- MATERIAL PROVIDED -
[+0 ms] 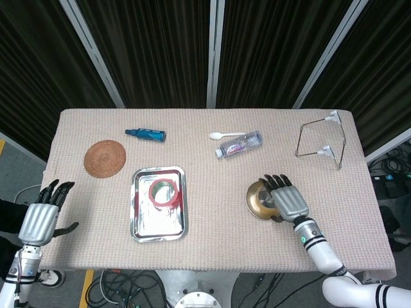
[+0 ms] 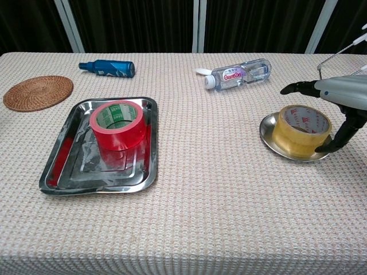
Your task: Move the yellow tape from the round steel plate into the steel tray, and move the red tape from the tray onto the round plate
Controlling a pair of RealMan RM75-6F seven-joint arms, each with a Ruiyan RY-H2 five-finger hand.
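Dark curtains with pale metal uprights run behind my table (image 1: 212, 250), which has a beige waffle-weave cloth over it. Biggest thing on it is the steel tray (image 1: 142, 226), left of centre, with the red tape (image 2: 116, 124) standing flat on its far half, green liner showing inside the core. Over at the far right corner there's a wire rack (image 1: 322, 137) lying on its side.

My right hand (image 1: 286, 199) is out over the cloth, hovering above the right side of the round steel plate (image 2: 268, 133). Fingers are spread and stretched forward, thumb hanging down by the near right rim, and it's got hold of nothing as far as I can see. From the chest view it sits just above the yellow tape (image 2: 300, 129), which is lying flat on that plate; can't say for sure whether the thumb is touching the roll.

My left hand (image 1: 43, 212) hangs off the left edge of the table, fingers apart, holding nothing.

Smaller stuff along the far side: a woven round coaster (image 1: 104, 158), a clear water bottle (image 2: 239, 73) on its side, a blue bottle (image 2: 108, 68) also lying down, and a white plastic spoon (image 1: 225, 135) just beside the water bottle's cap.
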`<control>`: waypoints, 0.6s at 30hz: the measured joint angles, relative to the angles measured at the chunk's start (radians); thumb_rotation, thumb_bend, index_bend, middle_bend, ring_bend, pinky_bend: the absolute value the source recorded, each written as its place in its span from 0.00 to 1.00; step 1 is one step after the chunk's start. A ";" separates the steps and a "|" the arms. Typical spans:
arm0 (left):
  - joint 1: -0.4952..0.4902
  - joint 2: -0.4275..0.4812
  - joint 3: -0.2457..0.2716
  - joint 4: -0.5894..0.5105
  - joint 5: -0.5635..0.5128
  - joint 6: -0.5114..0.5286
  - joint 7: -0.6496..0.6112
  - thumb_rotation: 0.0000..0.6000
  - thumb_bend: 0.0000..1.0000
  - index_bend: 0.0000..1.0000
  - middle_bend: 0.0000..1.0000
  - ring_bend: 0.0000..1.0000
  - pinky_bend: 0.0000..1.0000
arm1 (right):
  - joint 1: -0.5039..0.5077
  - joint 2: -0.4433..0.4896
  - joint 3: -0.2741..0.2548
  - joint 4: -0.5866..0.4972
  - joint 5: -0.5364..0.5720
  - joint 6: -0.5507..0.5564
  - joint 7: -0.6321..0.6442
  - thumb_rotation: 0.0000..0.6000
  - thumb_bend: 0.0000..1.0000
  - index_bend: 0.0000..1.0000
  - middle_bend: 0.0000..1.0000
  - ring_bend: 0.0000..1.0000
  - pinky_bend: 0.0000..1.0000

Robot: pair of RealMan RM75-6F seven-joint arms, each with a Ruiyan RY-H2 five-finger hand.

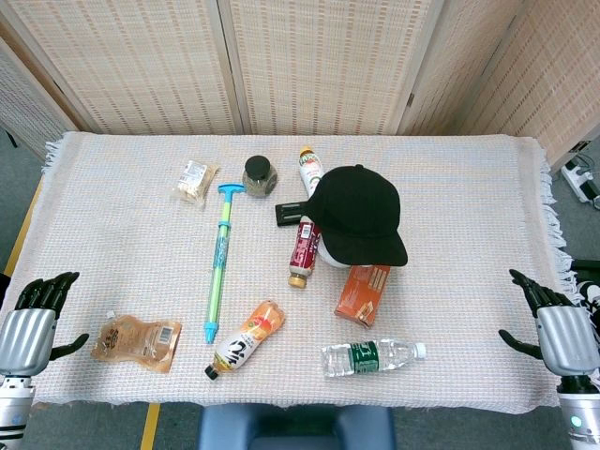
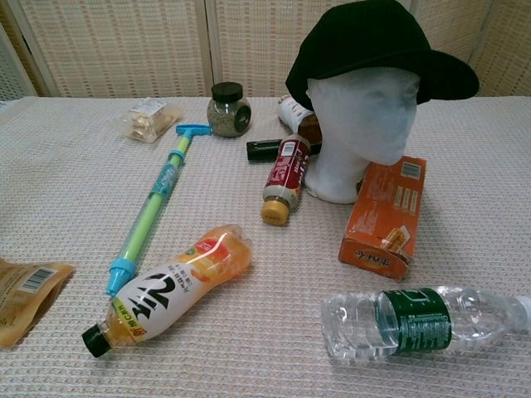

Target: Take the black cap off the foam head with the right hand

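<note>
The black cap [image 1: 358, 214] [image 2: 373, 46] sits on the white foam head [image 2: 355, 133] near the middle of the table, its brim pointing toward me. My right hand [image 1: 560, 334] hangs off the table's front right corner, fingers apart and holding nothing, far from the cap. My left hand [image 1: 28, 326] is at the front left corner, also empty with fingers apart. Neither hand shows in the chest view.
An orange box [image 1: 363, 292] leans at the head's base, with a red bottle [image 1: 305, 251] beside it. A clear water bottle [image 1: 372, 356], an orange drink bottle [image 1: 246, 339], a blue-green pump [image 1: 218, 262], a jar [image 1: 258, 175] and snack packets [image 1: 137, 341] lie around.
</note>
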 measured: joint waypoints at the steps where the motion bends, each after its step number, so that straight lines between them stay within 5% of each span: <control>1: -0.001 0.000 0.000 0.000 0.003 0.000 -0.001 1.00 0.17 0.13 0.16 0.18 0.16 | 0.005 -0.006 0.005 0.002 -0.005 0.004 -0.001 1.00 0.01 0.17 0.32 0.50 0.64; 9: -0.005 0.005 0.004 -0.005 0.019 0.001 -0.012 1.00 0.17 0.13 0.16 0.18 0.16 | 0.094 -0.034 0.071 -0.027 -0.021 -0.026 -0.019 1.00 0.01 0.24 0.34 0.75 0.79; 18: -0.006 0.015 0.010 -0.014 0.024 -0.004 -0.019 1.00 0.17 0.13 0.16 0.18 0.16 | 0.235 -0.060 0.142 -0.150 0.012 -0.166 -0.077 1.00 0.01 0.25 0.34 0.80 0.82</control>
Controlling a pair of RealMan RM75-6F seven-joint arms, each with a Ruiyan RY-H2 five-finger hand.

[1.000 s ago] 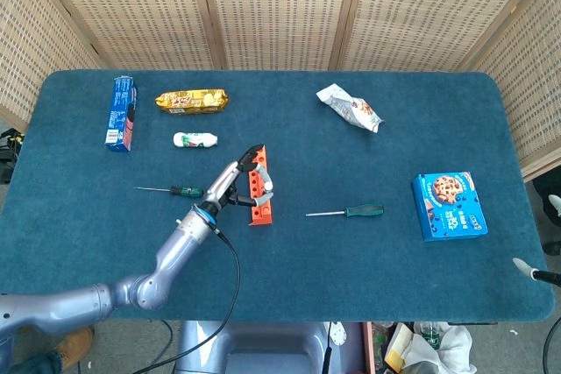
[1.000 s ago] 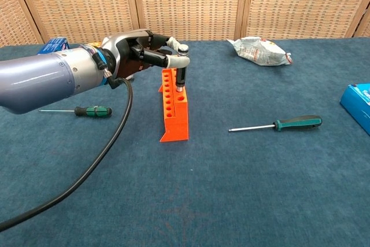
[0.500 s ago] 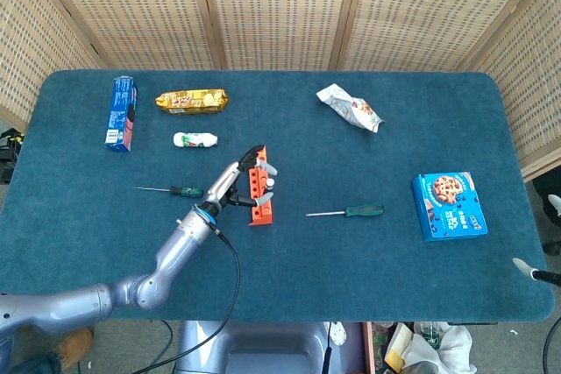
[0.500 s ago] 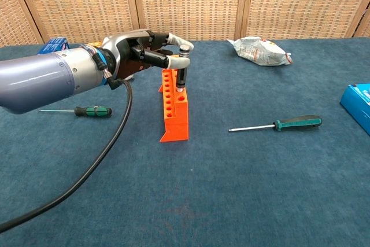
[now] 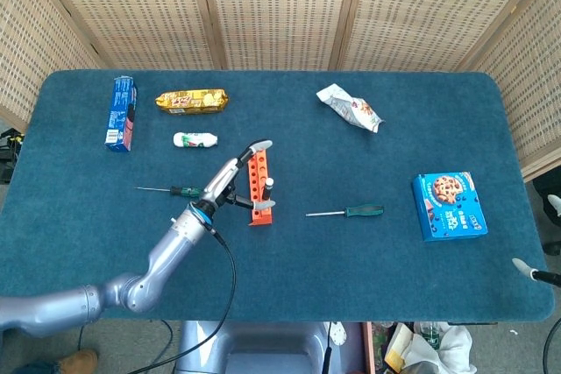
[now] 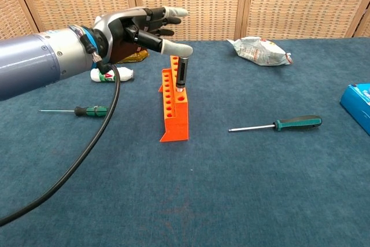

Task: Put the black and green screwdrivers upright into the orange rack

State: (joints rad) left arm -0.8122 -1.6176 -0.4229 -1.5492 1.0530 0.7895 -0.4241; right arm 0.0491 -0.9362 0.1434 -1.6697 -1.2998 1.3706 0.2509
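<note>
With fingers spread, the empty left hand [image 6: 136, 27] hovers beside the black-handled screwdriver [image 6: 181, 73] upright in the orange plastic rack [image 6: 174, 108]; one brush could topple it.

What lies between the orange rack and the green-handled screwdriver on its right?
Only bare blue cloth separates the orange plastic rack from the green-handled screwdriver; the chest view shows it plainest.
</note>
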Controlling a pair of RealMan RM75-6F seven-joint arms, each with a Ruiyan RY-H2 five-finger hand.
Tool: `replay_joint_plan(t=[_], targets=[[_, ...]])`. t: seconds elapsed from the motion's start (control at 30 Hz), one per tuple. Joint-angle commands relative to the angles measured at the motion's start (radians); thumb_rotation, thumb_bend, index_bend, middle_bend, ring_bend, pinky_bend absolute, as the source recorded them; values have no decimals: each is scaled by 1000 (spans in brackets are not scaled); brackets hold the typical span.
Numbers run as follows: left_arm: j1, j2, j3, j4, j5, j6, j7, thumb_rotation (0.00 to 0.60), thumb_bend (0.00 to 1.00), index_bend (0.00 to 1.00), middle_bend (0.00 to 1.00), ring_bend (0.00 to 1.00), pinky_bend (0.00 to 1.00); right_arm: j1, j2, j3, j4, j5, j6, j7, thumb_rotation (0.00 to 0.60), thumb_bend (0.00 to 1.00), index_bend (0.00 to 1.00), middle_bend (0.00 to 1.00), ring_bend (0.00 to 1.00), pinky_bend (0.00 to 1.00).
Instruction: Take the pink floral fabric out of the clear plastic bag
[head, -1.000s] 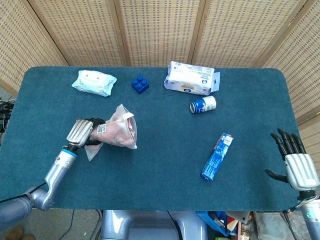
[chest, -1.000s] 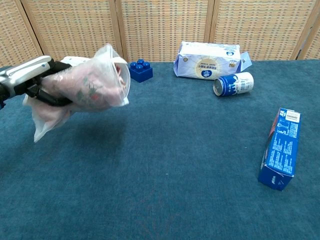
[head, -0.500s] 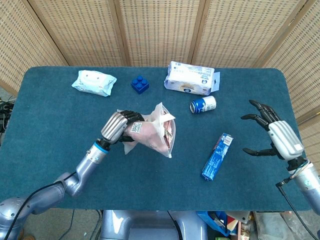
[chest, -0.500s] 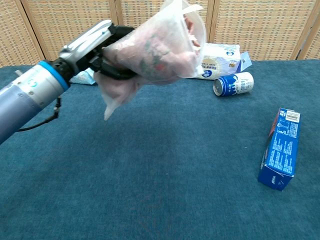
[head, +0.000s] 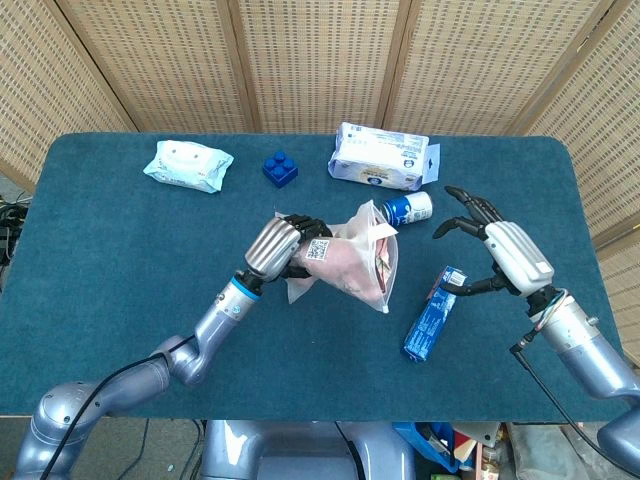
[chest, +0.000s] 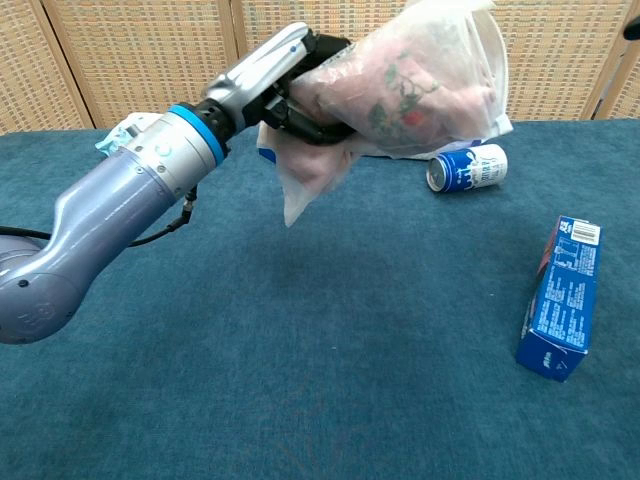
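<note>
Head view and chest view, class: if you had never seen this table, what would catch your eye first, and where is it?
First, the clear plastic bag with the pink floral fabric inside, held up above the middle of the table by the left hand. Next, the right hand, fingers spread and holding nothing, just right of the bag, above the blue box. Behind the bag a blue can lies on its side.

Blue carpeted surface (head: 120, 250); resting on it: wipes pack (head: 187, 165); blue brick (head: 280, 168); tissue pack (head: 382, 157); can (head: 406, 209); blue box (head: 434, 313).
</note>
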Motion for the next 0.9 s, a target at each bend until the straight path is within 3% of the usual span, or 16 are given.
replay_joint_plan(t=[0.03,0.07,0.1,0.13,0.2,0.63,0.9], targets=[[-11,-16,-10,2,-19,-9,-3,600,413,526,496,454,500,21,-15,15,-14,26,-16,-25,600,0,370,15,0,0],[-14,-23,-16,0,-28,-12,-8,600,413,526,496,454,500,29,-20,18,-18,34,-22,-35,600,0,371,15,0,0],[-65,-34,-62,61,-67,-77,-21,600,413,526,496,454,500,36,-25,21,-20,40,-28,-45,600,0,372,15,0,0],[-92,-45,-78,83,-70,-79,-35,600,413,526,496,454,500,43,-31,22,-20,47,-34,-57,600,0,373,15,0,0],[-44,-64,-39,38,-47,6,-11,600,413,526,496,454,500,56,-43,23,-21,58,-46,-80,600,0,377,15,0,0],[-82,-56,-43,26,-71,-27,-14,600,413,526,496,454,500,120,-150,36,14,120,-75,-168,600,0,396,15,0,0],[-102,-57,-44,11,-76,-26,-2,600,413,526,496,454,500,144,-157,48,-6,140,-92,-188,600,0,397,7,0,0]])
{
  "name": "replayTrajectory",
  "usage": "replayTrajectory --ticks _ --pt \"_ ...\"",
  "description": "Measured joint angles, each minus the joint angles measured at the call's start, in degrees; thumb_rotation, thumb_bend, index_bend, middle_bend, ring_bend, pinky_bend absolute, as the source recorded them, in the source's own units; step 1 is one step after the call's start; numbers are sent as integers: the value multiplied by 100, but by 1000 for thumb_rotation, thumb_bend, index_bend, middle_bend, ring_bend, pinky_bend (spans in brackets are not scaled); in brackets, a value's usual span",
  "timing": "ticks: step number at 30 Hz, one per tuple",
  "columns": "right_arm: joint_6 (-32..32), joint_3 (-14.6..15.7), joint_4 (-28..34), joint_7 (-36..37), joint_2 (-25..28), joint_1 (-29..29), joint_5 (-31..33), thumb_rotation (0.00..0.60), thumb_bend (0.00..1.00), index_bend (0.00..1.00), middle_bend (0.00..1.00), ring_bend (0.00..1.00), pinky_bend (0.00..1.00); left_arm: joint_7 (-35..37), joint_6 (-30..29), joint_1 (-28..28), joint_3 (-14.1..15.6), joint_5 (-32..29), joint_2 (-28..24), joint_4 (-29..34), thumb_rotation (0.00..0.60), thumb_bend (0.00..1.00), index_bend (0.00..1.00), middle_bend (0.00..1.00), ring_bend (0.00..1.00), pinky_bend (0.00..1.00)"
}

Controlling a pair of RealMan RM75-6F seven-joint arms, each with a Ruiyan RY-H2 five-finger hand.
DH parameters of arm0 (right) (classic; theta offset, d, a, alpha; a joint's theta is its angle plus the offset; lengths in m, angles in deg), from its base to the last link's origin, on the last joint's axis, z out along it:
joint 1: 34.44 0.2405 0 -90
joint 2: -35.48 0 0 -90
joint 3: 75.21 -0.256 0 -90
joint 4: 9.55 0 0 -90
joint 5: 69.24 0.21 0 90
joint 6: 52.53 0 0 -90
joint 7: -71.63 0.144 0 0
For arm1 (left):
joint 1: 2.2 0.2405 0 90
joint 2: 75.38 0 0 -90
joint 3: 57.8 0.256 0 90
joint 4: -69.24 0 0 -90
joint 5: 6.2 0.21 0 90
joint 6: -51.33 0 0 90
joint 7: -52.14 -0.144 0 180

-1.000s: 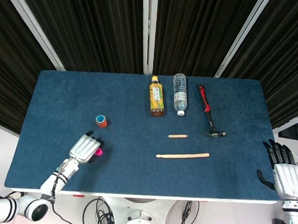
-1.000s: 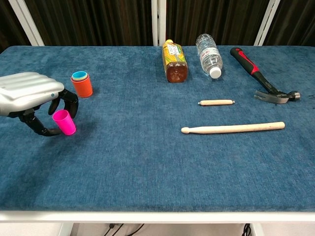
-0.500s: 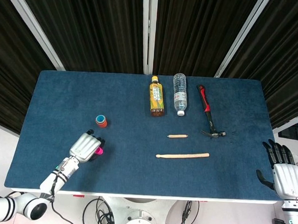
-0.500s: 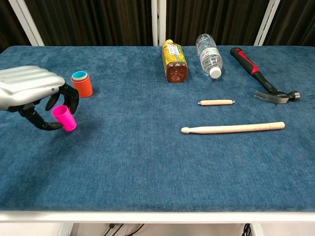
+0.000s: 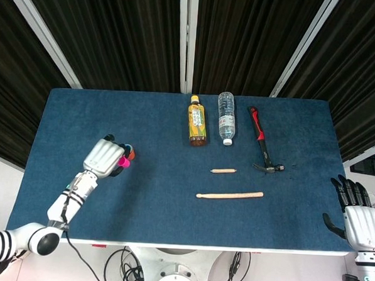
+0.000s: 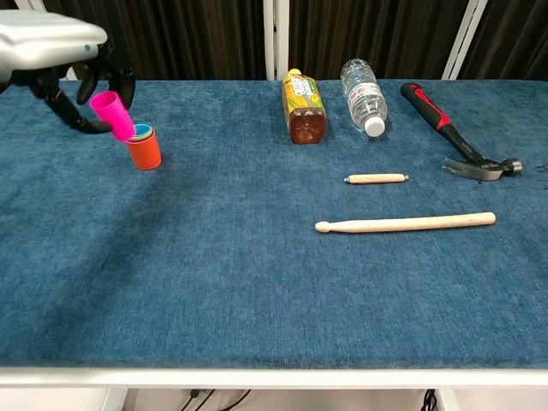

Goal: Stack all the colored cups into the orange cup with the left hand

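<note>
Holding the pink cup (image 6: 112, 114) pinched in our left hand (image 6: 53, 47), we kept it tilted just above the orange cup (image 6: 144, 151), ready to drop in.

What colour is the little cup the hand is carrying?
Bright pink. The pink cup in the left hand shows best in the chest view.

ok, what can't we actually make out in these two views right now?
- Orange cup, head view: mostly covered by the left hand; only a sliver shows.
- Pink cup, head view: just its tip shows past the fingers.
- Left hand, chest view: cut off by the top and left edges.
- Right hand: absent from chest view; wrist cropped at the head view's bottom edge.
- Bottle label: too small to read.
</note>
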Motion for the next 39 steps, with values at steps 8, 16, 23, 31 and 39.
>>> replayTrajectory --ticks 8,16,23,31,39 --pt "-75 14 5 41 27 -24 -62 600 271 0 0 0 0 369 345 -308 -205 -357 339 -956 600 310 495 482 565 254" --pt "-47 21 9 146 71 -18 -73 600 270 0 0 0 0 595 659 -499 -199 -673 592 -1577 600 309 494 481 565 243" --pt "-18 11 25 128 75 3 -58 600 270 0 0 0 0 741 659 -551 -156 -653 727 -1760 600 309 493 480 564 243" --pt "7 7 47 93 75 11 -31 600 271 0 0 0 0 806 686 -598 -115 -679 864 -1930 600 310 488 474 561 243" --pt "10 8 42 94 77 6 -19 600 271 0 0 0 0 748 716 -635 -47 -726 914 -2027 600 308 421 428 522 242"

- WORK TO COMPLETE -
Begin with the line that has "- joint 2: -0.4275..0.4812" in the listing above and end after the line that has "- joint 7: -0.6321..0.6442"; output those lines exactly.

- ANSWER SECTION -
  - joint 2: -0.4275..0.4812
  - joint 3: -0.2457..0.2716
  - joint 4: -0.5894..0.5105
  - joint 5: -0.5635..0.5128
  - joint 6: -0.5114..0.5286
  - joint 7: -0.6496..0.6112
  - thumb_rotation: 0.0000..0.6000
  - thumb_bend: 0.0000..1.0000
  - index_bend: 0.0000..1.0000
  - middle_bend: 0.0000..1.0000
  - ring_bend: 0.0000..1.0000
  - pinky_bend: 0.0000..1.0000
arm1 (right):
  - joint 1: -0.5039..0.5077
  - joint 2: -0.4433..0.4896
  - joint 3: -0.2741..0.2548
  - joint 4: -0.5866..0.4972
  - joint 5: -0.5364..0.5720
  - joint 6: -0.5507..0.5564
  - joint 7: -0.6321..0.6442

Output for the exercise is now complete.